Many lawmakers have a far different vocabulary when discussing Idaho’s education budget. Words like “choice” and “scholarships for private school tuition” and “education savings accounts.” Heather Scott, who represents a portion of Bonner County in the Legislature, is an outspoken critic of public education. She spews buzzwords about “woke agendas” in Idaho’s public schools and claims our schools are places of “liberal indoctrination,” including “radical gender identity.”
Words matter and it’s imperative that supporters of adequate funding for public schools hold Little to his words and know what’s behind the words of the “choice” advocates.
I spent a decade as a member of the Lake Pend Oreille School Board, and I am well acquainted with board members, teachers and administrators. I know firsthand that Rep. Scott’s claims are pure baloney.
The legislative battle over education funding is not about what happens in the classroom, but where the money goes. Scaring parents and taxpayers is a campaign technique of the Idaho Freedom Foundation, whose agenda is to do away with public schools by directing taxpayer money to so-called choice initiatives: scholarships for tuition to private schools, vouchers and education saving accounts.
IFF is the real radical in this debate. It would leave existing schools, families and communities facing new and untested scenarios. And, to do so, it would violate the Idaho Constitution, which states: “It shall be the duty of the Legislature of Idaho to establish and maintain a general, uniform and thorough system of public, free common schools.”
These are not idle words, and they have been upheld by the Idaho Supreme Court on five occasions.
Public schools are a part of Idaho’s history, dating to 1864 when the first public school opened with six students in a remote town called Florence, now a ghost town in Idaho county northeast of Riggins.

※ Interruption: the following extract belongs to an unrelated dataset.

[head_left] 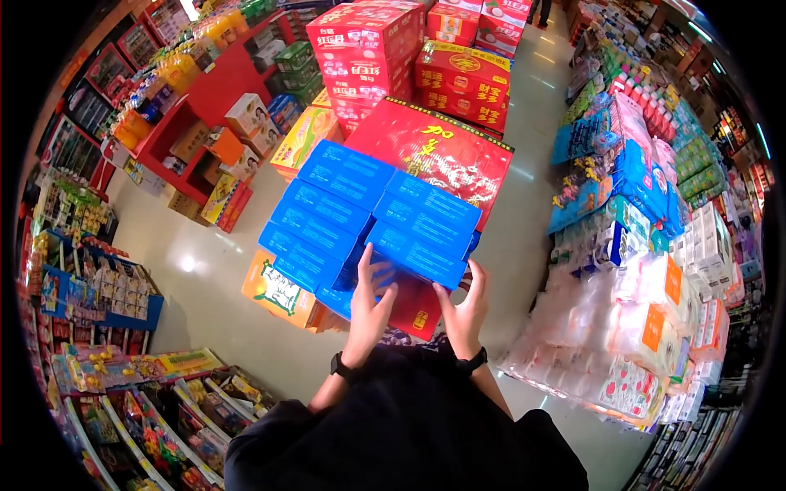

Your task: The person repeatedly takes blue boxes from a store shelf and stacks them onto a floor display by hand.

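Several blue boxes (323,213) with small white print lie in rows on top of a stack of cartons. My left hand (372,299) is at the near side of them, fingers apart, by the gap between the left and right boxes. Spread fingers also show on my right hand (465,307), at the near right corner of the front right blue box (416,250). Neither hand is closed round a box; whether the fingertips touch is unclear. Red packaging (416,315) shows between my hands, and a large red carton (446,151) with yellow characters lies behind the blue boxes.
Red cartons (364,49) are piled at the back. An orange and white carton (282,290) sits low at the left of the stack. Wrapped paper packs (647,327) fill the right side. Snack shelves (164,409) stand at the lower left, a red shelf unit (192,110) at the upper left.
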Demonstrator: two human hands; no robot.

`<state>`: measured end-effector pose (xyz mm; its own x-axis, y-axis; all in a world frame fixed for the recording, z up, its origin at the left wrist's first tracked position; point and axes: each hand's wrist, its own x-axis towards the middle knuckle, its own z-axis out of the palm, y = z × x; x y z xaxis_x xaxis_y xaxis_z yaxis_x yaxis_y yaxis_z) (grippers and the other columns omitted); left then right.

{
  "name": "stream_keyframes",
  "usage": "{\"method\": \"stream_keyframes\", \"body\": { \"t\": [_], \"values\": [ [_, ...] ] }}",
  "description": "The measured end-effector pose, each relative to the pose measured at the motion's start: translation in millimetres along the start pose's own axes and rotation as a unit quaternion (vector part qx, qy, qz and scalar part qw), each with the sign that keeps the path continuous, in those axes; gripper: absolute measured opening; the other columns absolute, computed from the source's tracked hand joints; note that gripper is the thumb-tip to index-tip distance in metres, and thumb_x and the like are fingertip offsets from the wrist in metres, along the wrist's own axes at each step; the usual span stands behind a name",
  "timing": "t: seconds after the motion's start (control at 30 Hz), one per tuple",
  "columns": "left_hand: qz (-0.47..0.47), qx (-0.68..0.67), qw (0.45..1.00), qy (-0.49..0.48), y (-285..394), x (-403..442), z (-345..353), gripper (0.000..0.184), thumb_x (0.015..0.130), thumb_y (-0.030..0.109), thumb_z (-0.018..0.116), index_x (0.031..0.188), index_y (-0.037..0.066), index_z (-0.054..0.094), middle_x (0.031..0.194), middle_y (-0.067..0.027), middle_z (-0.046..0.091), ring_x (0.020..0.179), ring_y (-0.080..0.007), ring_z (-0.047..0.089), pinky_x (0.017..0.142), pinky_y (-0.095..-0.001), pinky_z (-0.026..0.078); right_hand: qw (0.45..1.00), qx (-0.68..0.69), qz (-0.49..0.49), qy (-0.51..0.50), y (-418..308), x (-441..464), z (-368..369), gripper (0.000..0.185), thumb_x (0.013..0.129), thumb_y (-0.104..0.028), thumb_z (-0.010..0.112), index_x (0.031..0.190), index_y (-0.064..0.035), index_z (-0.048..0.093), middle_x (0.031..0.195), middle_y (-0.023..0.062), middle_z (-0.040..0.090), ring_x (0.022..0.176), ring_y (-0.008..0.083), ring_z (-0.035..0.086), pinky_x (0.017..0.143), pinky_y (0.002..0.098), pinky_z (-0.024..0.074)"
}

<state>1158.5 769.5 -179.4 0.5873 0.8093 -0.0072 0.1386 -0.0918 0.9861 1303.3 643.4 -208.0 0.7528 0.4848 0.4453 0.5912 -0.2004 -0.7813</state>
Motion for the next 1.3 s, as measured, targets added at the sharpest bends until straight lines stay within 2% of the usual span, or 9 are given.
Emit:
{"method": "stream_keyframes", "body": {
  "t": [0.37,0.57,0.67,0.8,0.93,1.07,1.13,1.2,1.3],
  "values": [
    [0.028,0.015,0.999,-0.029,-5.7,6.7,-15.7,0.085,0.100,0.000,0.065,0.175,0.011,0.026,0.153,-0.0229,0.058,0.144,-0.0352,0.058,0.111,-0.0446,0.054,0.999,-0.027,-0.024,0.014,-5.7,2.6,15.5,0.075,0.091,-0.016,0.090,0.152,-0.0025,0.048,0.144,0.0184,0.057,0.120,0.0326,0.068,0.096,0.0409,0.0586],
    [0.026,-0.006,0.999,-0.039,-7.1,2.9,-18.3,0.089,0.098,0.001,0.068,0.175,0.011,0.025,0.153,-0.0265,0.057,0.144,-0.0369,0.058,0.114,-0.0475,0.052,1.000,-0.016,0.019,0.011,-19.7,0.0,14.9,0.076,0.091,-0.015,0.089,0.153,-0.0016,0.047,0.144,0.0195,0.057,0.121,0.0330,0.068,0.098,0.0413,0.0575],
    [0.020,-0.051,0.997,-0.059,-15.3,-0.5,-17.9,0.093,0.097,0.000,0.069,0.176,0.012,0.021,0.161,-0.0275,0.050,0.147,-0.0397,0.054,0.114,-0.0493,0.052,0.997,0.042,0.058,0.009,-22.5,-0.5,17.5,0.076,0.092,-0.015,0.088,0.154,-0.0015,0.046,0.141,0.0193,0.060,0.120,0.0317,0.068,0.100,0.0417,0.0560],
    [0.022,-0.089,0.993,-0.080,-17.3,-8.5,-14.5,0.094,0.098,-0.002,0.067,0.177,0.011,0.017,0.171,-0.0236,0.039,0.154,-0.0416,0.047,0.119,-0.0528,0.048,0.998,-0.016,0.063,0.008,-17.6,-6.3,18.4,0.077,0.091,-0.014,0.089,0.155,-0.0012,0.047,0.135,0.0179,0.066,0.114,0.0306,0.070,0.093,0.0430,0.0589],
    [0.016,-0.103,0.990,-0.096,-23.4,-15.9,-11.4,0.090,0.099,0.000,0.066,0.176,0.010,0.020,0.176,-0.0212,0.033,0.155,-0.0397,0.046,0.118,-0.0482,0.050,0.999,-0.041,0.029,-0.003,-22.9,-9.1,11.2,0.081,0.091,-0.015,0.089,0.158,-0.0024,0.044,0.137,0.0189,0.064,0.117,0.0299,0.068,0.100,0.0418,0.0561],
    [0.011,-0.077,0.994,-0.077,-19.8,-30.9,-7.7,0.074,0.102,0.000,0.065,0.170,0.007,0.036,0.165,-0.0218,0.050,0.145,-0.0345,0.059,0.115,-0.0437,0.053,0.999,-0.039,0.023,-0.028,0.8,-25.0,2.9,0.082,0.091,-0.012,0.088,0.159,-0.0013,0.043,0.136,0.0187,0.064,0.113,0.0282,0.068,0.095,0.0412,0.0578],
    [0.009,-0.044,0.996,-0.081,-16.8,-41.0,-4.6,0.054,0.105,0.005,0.065,0.158,0.002,0.052,0.150,-0.0208,0.065,0.132,-0.0307,0.068,0.109,-0.0408,0.056,0.999,-0.018,0.011,-0.046,7.9,-30.4,-5.1,0.080,0.091,-0.010,0.087,0.158,-0.0006,0.043,0.135,0.0168,0.065,0.111,0.0271,0.069,0.092,0.0398,0.0586],
    [-0.014,-0.051,0.991,-0.127,-9.4,-53.6,-1.5,0.046,0.107,0.005,0.060,0.153,0.001,0.056,0.149,-0.0144,0.067,0.137,-0.0251,0.064,0.110,-0.0370,0.053,0.998,0.008,0.009,-0.069,15.1,-33.9,-13.1,0.077,0.091,-0.009,0.086,0.156,-0.0009,0.045,0.136,0.0156,0.065,0.110,0.0261,0.069,0.090,0.0390,0.0588],
    [-0.022,0.063,0.985,-0.157,-3.8,-77.2,10.9,0.043,0.107,0.012,0.063,0.149,0.003,0.059,0.139,-0.0158,0.073,0.126,-0.0261,0.072,0.105,-0.0373,0.056,0.986,0.060,0.034,-0.149,28.2,-38.5,-31.3,0.047,0.094,-0.005,0.080,0.136,-0.0033,0.062,0.121,0.0116,0.073,0.097,0.0220,0.073,0.084,0.0356,0.0593]
  ]
}}
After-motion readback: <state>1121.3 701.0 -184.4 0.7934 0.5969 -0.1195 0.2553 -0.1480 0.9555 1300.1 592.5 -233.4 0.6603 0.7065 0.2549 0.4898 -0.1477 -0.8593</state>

In his history of Idaho, In Mountain Shadows, Carlos A. Schwantes writes: “Schools, no matter how crude by today’s standards, were sources of public pride and centers of community social life. They hosted dances and box suppers, literary societies, picnics and debates.”

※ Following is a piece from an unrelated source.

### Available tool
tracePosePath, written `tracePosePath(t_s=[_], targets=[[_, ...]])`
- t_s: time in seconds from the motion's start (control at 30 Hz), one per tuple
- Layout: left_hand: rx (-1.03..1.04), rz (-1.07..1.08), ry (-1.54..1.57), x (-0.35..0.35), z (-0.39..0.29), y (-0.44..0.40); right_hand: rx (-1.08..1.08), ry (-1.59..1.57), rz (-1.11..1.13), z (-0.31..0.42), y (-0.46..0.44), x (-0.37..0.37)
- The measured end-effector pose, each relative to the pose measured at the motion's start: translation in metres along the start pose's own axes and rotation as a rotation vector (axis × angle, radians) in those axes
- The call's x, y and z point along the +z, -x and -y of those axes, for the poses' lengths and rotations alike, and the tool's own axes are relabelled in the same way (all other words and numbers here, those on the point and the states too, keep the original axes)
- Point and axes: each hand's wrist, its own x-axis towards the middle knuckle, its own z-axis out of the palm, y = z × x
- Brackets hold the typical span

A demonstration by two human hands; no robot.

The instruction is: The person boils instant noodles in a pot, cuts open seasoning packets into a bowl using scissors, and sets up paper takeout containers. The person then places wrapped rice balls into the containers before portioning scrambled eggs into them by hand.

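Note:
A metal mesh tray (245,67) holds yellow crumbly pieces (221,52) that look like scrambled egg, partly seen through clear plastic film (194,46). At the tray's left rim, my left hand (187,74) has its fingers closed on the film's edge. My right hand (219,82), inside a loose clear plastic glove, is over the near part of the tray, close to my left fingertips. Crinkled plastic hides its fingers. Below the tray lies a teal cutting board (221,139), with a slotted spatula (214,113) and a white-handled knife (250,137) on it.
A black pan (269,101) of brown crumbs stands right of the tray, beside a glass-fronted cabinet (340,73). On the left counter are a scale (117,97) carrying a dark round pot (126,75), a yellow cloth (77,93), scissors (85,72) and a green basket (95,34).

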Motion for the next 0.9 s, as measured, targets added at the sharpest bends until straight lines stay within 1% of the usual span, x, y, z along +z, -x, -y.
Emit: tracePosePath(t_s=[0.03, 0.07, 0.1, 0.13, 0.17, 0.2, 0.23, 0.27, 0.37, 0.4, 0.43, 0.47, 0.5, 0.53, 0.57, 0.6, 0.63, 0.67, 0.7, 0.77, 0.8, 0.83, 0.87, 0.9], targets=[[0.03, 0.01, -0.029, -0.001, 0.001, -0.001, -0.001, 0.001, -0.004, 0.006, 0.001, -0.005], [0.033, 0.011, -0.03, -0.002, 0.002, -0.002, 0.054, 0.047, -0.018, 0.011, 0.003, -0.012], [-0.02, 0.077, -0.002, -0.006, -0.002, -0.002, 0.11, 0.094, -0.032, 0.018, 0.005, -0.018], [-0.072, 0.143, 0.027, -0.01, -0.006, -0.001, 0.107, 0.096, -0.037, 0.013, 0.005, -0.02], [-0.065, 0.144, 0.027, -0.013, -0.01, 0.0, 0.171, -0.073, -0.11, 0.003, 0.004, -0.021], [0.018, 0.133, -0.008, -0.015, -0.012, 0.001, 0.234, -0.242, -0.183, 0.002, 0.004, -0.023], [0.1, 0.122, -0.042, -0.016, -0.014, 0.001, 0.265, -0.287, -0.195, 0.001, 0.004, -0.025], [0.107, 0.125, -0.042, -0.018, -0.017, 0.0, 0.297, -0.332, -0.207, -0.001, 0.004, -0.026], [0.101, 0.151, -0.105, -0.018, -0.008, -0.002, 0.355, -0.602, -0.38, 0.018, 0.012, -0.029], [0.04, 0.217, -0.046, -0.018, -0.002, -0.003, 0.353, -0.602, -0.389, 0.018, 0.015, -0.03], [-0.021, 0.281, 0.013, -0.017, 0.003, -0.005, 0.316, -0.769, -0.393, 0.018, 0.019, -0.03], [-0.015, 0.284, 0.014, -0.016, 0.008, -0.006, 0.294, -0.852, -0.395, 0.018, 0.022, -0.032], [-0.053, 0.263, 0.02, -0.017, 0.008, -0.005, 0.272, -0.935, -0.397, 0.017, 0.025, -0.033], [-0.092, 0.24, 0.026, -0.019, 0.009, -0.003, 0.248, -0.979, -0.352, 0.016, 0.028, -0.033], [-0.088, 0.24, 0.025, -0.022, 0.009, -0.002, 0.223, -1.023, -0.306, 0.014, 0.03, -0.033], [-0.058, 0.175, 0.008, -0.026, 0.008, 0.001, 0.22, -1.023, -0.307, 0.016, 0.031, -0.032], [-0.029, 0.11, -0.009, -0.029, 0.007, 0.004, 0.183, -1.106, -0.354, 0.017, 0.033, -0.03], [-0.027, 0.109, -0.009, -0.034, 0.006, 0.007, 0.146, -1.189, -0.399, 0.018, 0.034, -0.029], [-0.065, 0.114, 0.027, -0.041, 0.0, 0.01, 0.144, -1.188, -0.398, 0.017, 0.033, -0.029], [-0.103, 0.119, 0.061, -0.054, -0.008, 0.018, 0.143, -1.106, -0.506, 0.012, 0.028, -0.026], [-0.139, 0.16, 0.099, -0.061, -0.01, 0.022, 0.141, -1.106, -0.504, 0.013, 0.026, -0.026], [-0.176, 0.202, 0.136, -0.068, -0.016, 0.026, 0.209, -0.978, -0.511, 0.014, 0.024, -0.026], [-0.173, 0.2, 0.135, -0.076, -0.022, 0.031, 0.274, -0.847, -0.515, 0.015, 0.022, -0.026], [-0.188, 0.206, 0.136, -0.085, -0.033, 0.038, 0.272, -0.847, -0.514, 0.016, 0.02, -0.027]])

Most Idahoans, Schwantes writes, came to accept the idea of tax-supported elementary schools, while high schools slowly followed.
Today’s activities are different — no box suppers and literary societies — but public schools remain sources of community pride, especially in smaller, rural towns. A community attachment to sporting events and local athletes is the most obvious connection, but student academic achievements, and other activities and projects, fill the pages of hometown newspapers.

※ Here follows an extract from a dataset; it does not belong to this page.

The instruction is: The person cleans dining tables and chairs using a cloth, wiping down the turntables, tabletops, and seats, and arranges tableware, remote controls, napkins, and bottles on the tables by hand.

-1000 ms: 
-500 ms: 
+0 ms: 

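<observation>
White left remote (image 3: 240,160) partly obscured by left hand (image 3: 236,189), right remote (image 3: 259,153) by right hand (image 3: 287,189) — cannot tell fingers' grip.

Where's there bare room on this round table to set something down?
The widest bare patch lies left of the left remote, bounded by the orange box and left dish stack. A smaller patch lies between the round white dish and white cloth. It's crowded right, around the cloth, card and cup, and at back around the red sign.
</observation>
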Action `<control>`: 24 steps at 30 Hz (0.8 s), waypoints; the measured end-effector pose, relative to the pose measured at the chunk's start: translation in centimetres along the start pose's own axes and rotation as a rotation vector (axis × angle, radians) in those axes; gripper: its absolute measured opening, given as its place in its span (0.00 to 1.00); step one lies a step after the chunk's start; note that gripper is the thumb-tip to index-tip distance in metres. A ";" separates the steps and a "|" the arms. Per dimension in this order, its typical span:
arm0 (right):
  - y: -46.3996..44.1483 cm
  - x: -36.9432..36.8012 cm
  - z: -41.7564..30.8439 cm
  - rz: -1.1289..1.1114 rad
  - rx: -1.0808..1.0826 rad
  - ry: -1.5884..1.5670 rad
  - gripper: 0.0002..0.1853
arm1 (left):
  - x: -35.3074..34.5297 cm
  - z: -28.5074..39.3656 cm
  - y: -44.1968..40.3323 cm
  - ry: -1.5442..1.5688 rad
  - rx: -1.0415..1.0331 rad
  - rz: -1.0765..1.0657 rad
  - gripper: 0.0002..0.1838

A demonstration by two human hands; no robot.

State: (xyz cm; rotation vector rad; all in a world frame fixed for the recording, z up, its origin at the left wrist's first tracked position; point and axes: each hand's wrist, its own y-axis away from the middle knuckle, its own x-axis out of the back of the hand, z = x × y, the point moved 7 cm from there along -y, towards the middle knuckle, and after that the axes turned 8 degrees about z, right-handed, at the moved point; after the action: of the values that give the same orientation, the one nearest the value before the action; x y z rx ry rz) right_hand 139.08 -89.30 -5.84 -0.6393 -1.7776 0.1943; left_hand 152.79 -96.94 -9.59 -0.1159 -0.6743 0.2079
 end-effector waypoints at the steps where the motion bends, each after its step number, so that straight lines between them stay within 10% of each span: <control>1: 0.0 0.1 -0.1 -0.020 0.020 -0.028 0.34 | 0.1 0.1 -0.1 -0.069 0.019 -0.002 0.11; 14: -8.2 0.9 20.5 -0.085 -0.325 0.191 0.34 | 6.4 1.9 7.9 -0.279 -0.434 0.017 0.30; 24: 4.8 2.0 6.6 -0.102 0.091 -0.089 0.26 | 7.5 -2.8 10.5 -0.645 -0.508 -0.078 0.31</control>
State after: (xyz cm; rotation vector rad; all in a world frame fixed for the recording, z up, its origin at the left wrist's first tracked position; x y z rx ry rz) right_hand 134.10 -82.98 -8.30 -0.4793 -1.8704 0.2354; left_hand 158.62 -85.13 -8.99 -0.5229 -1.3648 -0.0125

Joel Wilson has been a superintendent in Idaho rural schools for 14 years. In a recent commentary for Idaho EdNews, Wilson wrote that parent choices are already embedded in Idaho education: “traditional, homeschool, homeschool academies, charter schools.”
What the Freedom Foundation is lobbying for — vouchers, education tax credits and education saving accounts — Wilson said, “would lead to death by a thousand cuts to Idaho schools.”
Gov. Little has said he does not support diverting taxpayer dollars away from “our constitutional and moral obligation to fund public school education.” His plan includes significant boosts for teacher and staff pay, scholarships for graduating seniors and career-technical training, among other smaller initiatives.
This is an unusual year for the Legislature and all sides agree on one thing: There is $410 million to spend on K-12 improvements. The battle is over how the money is spent — meeting the constitutional obligation to support public education or siphoning off taxpayer dollars to private education ventures.
Remember the words that matter most in this debate: public, taxpayer-supported schools as mandated in the Constitution that serve the entire community, or “choice” and tax money set aside to serve private, individual interests.
Mindy Cameron is a former newspaper editor who moved to Sandpoint in 2001. This article was written in coordination with North Idaho Voter Services, which will be hosting various guest writers, speaking on current issues before the Legislature and the voters.